───── EXCERPTED DATA

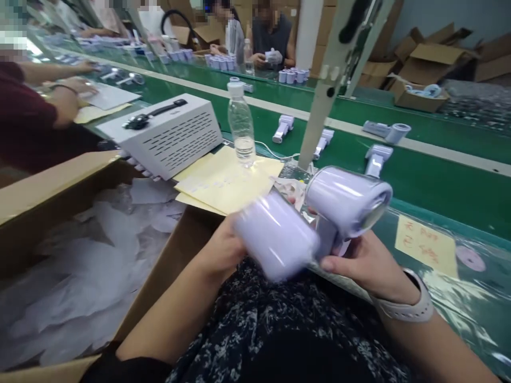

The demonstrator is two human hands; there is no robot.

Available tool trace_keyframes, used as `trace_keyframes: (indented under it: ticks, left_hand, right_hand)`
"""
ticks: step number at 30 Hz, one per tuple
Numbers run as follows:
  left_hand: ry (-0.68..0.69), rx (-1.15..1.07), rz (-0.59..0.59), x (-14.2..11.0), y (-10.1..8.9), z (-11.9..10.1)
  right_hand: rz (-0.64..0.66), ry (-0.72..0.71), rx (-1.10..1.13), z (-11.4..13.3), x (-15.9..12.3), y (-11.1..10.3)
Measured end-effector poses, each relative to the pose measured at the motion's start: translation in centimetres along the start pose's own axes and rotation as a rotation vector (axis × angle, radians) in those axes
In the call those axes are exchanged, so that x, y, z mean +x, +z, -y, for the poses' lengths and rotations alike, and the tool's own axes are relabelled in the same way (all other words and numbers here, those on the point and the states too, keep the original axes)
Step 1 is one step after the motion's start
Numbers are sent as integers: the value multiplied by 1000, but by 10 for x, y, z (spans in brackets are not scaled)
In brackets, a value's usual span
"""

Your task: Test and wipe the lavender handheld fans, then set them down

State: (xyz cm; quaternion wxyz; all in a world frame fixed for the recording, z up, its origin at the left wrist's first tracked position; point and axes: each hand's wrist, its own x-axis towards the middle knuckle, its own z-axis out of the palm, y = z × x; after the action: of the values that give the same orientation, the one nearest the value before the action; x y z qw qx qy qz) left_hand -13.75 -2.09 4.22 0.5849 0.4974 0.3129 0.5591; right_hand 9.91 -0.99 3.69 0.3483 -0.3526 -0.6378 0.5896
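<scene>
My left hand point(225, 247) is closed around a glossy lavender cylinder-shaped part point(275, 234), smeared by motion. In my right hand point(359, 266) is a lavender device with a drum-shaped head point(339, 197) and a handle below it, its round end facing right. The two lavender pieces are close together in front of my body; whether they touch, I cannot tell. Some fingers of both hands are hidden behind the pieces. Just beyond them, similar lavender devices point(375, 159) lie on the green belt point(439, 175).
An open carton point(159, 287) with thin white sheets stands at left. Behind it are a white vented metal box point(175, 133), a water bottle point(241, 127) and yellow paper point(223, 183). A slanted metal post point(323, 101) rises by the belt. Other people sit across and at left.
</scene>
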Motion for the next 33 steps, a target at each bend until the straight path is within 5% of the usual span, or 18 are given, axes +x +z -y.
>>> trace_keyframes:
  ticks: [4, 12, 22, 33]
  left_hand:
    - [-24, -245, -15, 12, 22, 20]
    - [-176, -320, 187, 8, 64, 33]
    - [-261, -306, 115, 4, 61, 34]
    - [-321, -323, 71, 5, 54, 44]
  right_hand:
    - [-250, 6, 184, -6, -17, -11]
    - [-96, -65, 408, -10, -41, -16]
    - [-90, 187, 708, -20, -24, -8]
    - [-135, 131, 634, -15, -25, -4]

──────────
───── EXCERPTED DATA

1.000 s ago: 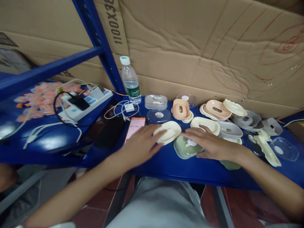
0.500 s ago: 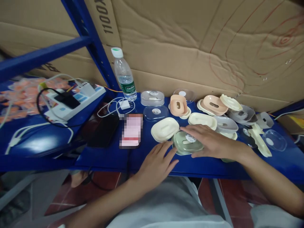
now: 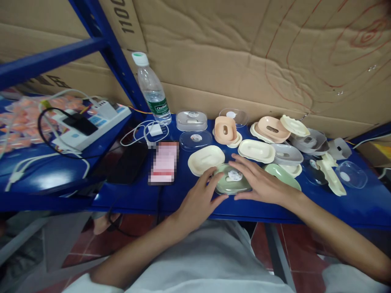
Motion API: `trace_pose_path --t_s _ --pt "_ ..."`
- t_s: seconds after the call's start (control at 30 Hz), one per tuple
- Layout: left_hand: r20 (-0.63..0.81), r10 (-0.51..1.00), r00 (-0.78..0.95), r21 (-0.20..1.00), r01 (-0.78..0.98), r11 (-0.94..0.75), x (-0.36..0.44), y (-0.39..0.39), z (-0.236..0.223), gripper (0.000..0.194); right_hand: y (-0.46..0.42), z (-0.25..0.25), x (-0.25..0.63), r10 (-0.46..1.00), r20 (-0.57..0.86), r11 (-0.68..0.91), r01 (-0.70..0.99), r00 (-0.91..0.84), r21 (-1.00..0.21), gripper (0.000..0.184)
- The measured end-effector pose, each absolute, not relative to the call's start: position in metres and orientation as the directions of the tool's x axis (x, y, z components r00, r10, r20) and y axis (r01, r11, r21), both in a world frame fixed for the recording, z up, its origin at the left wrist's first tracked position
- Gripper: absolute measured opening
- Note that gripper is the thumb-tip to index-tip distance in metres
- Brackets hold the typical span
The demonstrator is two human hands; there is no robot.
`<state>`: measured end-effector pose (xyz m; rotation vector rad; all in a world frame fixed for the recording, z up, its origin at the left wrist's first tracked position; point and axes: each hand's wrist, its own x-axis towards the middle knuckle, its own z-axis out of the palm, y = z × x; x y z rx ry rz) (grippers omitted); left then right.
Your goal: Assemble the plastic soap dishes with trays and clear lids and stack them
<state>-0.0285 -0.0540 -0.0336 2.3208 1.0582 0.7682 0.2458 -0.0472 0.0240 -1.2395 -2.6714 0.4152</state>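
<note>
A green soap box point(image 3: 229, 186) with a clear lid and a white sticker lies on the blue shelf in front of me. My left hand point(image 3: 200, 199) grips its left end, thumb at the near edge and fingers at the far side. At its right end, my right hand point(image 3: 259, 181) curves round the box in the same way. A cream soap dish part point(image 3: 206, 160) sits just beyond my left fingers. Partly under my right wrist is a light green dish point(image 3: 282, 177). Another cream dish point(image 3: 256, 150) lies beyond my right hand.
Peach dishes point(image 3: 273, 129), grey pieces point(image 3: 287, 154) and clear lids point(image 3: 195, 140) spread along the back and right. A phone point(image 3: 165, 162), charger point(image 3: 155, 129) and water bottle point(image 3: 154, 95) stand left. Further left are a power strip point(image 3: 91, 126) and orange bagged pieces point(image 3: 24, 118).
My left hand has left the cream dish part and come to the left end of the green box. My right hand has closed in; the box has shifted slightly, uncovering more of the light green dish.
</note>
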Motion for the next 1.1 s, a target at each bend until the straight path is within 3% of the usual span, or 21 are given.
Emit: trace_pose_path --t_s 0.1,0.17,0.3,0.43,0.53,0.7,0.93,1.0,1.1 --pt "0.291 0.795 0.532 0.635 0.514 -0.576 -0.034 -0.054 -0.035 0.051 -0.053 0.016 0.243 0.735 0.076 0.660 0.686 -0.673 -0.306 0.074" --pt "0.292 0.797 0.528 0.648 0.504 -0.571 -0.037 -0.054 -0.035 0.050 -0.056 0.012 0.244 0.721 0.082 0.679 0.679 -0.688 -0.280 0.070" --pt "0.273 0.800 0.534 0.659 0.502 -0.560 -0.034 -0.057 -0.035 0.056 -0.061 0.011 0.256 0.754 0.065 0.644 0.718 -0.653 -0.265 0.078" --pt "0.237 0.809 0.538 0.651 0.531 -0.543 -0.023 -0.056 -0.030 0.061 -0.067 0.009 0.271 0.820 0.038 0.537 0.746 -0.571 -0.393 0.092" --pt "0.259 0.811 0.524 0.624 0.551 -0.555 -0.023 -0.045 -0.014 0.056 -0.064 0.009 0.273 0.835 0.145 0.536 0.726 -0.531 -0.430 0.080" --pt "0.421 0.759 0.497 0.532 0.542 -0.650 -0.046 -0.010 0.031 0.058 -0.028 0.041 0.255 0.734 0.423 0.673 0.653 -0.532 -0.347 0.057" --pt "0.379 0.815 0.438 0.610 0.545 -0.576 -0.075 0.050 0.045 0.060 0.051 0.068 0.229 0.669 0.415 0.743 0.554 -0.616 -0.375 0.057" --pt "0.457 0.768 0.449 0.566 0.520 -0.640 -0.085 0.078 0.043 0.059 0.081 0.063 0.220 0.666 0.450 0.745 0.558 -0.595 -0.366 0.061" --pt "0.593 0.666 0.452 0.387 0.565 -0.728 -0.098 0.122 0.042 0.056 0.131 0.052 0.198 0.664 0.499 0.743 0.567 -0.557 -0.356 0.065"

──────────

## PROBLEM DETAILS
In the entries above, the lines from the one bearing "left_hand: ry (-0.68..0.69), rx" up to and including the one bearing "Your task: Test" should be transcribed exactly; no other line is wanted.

## RESULT OF THE TASK
  left_hand: ry (-0.68..0.69), rx (-1.15..1.07), rz (-0.59..0.59), x (-14.2..11.0), y (-10.1..8.9), z (-11.9..10.1)
  right_hand: rz (-0.64..0.66), ry (-0.72..0.71), rx (-1.10..1.13), z (-11.4..13.3), x (-15.9..12.3), y (-11.1..10.3)
Measured end-effector poses, each relative to the pose measured at the motion's start: translation in centimetres along the start pose's own axes and rotation as a rotation vector (axis × angle, radians) in those axes
In the call those axes are exchanged, so that x, y, z mean +x, +z, -y, for the poses' lengths and rotations alike, and the tool's own axes are relabelled in the same way (all other words and numbers here, those on the point and the states too, keep the original axes)
Step 1 is one step after the motion's start
Numbers are sent as integers: the value multiplied by 1000, but by 10 for x, y, z (spans in brackets are not scaled)
In brackets, a value's usual span
"""

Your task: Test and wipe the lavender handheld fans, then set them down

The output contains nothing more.